Wednesday, May 28, 2014

Scottish Cookery - Catherine Brown

A holiday where I can haul along as many books as I please, buy a pile more, and spend some serious time reading them is my idea of heaven, it's not often I come back from a holiday without a pile of new books, my recent trip to the borders was no exception. The book I'm most excited about is 'Scottish Cookery' by Catherine Brown, it'd been on my wish list for a while but never quite made it to the top. The moment I saw it however it became a must buy - and this is one of the problems with internet shopping - it's much easier to stay on the fence over a thing when you can't actually see it. It's a classic sales technique to hand the prospective customer an item, once they're holding it they're much more likely to buy it.

So it was with 'Scottish Cookery', online it sounded interesting, in my hand it came home with me. It's a fascinating book which has been around since the mid 80's but the current edition has been thoroughly updated, it's absolutely worth having. It's a blend of food and social history with recipes, starting with a description of a meal eaten in the edge of the west coast back in the 1970's and a consideration of the diet enjoyed by the average rural Scot before the clearances. Back in the pre industrialised day the Scots diet was frugal but varied made up of whatever could be caught, foraged, farmed, and preserved. Post industrialisation feeding the urban poor is a different matter, it's probably worth noting that the life expectancy in the slummier parts of Glasgow is considerably lower than the rest of the country even now.

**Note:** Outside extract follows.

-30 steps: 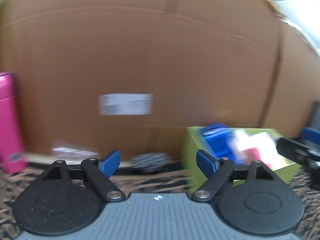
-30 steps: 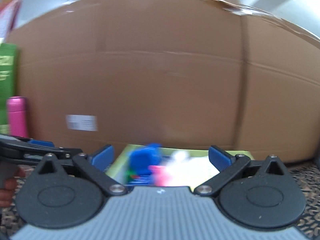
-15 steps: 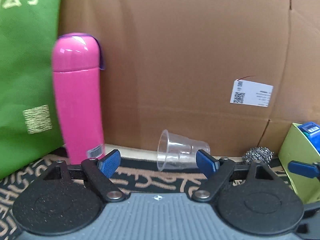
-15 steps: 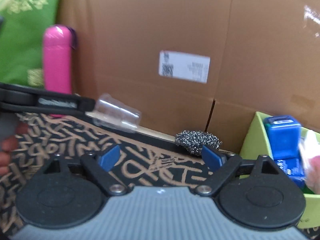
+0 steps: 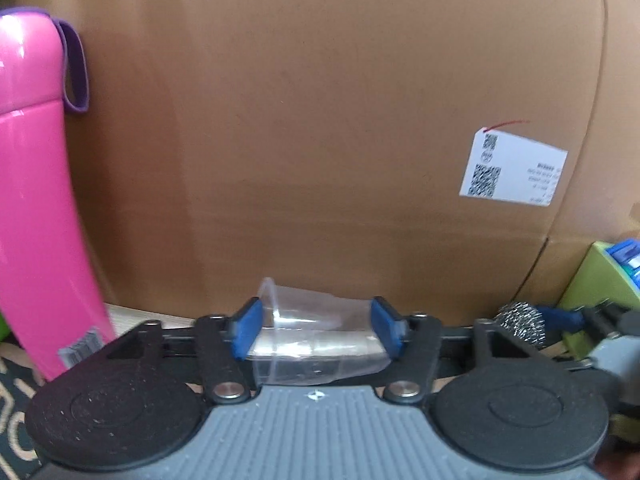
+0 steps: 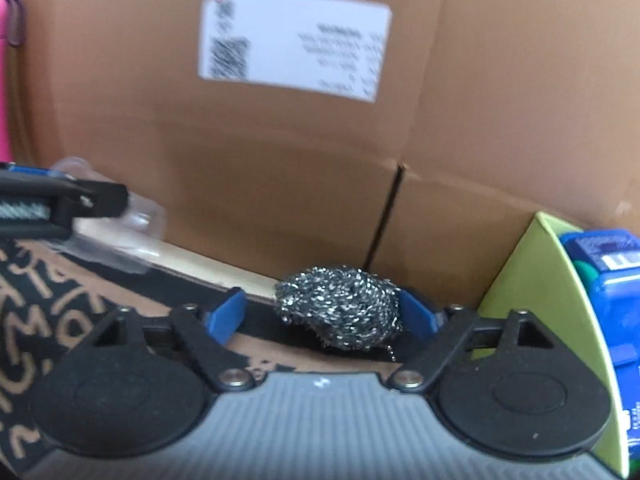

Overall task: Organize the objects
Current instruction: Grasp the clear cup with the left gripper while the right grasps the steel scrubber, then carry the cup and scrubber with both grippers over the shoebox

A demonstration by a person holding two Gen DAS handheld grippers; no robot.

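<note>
Now: left hand-held gripper (image 5: 316, 330) spread, straddling clear plastic cup (image 5: 316, 340) lying on its side, long axis spanning finger to finger | right hand-held gripper (image 6: 322, 318) spread around steel scourer (image 6: 340, 306), beside green box (image 6: 540, 300).

Your left gripper (image 5: 316, 330) sits low and level, jaws part-closed, blue pads (image 5: 246, 328) bracketing something clear; contact on the right pad looks likely, left unclear. Your right gripper (image 6: 322, 316) is also low, jaws wide apart, right pad (image 6: 416, 316) just touching what lies between, left pad apart. Your left gripper's finger (image 6: 64, 200) crosses the right wrist view's left edge.
</note>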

Scotland does well for raw ingredients, there's a plethora of game, excellent beef and lamb, all sorts of fish and shellfish (many of which are far easier to find for sale in Europe than the UK), lots of oats and barley, plenty of berries (and rhubarb) on the fruit front, and no shortage of dairy. There's also a long history of cultural exchanges to make things interesting. It's not all haggis, porridge, and deep fried Mars bars, and the foodie revolution hasn't passed Scotland by. One thing that Brown covers that's really caught my imagination is the Fife diet (which I think I'd heard about before but not in any great detail) in 2007 a group of friend pledged to only eat food from Fife for a year, now there are over 3000 participants and demand to fill gaps in the diet have motivated local suppliers to try new things - Fife now has a local cheese.

Realistically eating locally like this can only be a middle class lifestyle choice - it's expensive and as a country we can't produce enough to feed ourselves, but anything that encourages a reconnection with the food we eat is a great thing. (Leicestershire residents were recently up in arms in the local paper about venison being sold from a local country park where it had been sourced from. How, they asked, were they to explain to their children that the deer they'd just seen was now dinner? Post horse meat scandal I would have thought it might be reassuring but then I'd rather know where my food comes from). That it only takes a relatively small number of people pursuing those lifestyle choices to make it feasible for artisan producers to make a living is also quite exciting, it doesn't always have to be about big business.

It's from this book that I've also latched onto the idea of cultural exchange in food which I like the sound of so much more than fusion food (which I guess means something else anyway). Scotland is good on cultural exchange - there are all those sailors who went off and hopefully discovered more than scurvy, the auld alliance with France, the Norse influence that stretches along the coast, interaction with the Dutch herring fleet, all the Italians who came to Scotland (not sure why, but they did and they bought gelato with them) and then all the emigrants who went off to conquer new worlds and who it could reasonably be supposed sent recipes back home sometimes. More recently there are Indian, Pakistani, Chinese, and Polish influences adding something to the mix (though I'm a bit doubtful about the curried haggis balls I see for sale in Hawick). It's exciting, recipes are full of clues about shared culture and history.

So far I've been dipping in and out of this book for the cultural history more than the recipes though there are no shortage of things bookmarked to try at some point. It's an eminently readable book in the same way that Jane Grigson's and Claudia Roden's books are which is the highest praise I can give - essentially it's inspirational and practical in equal measures, so well worth seeking out.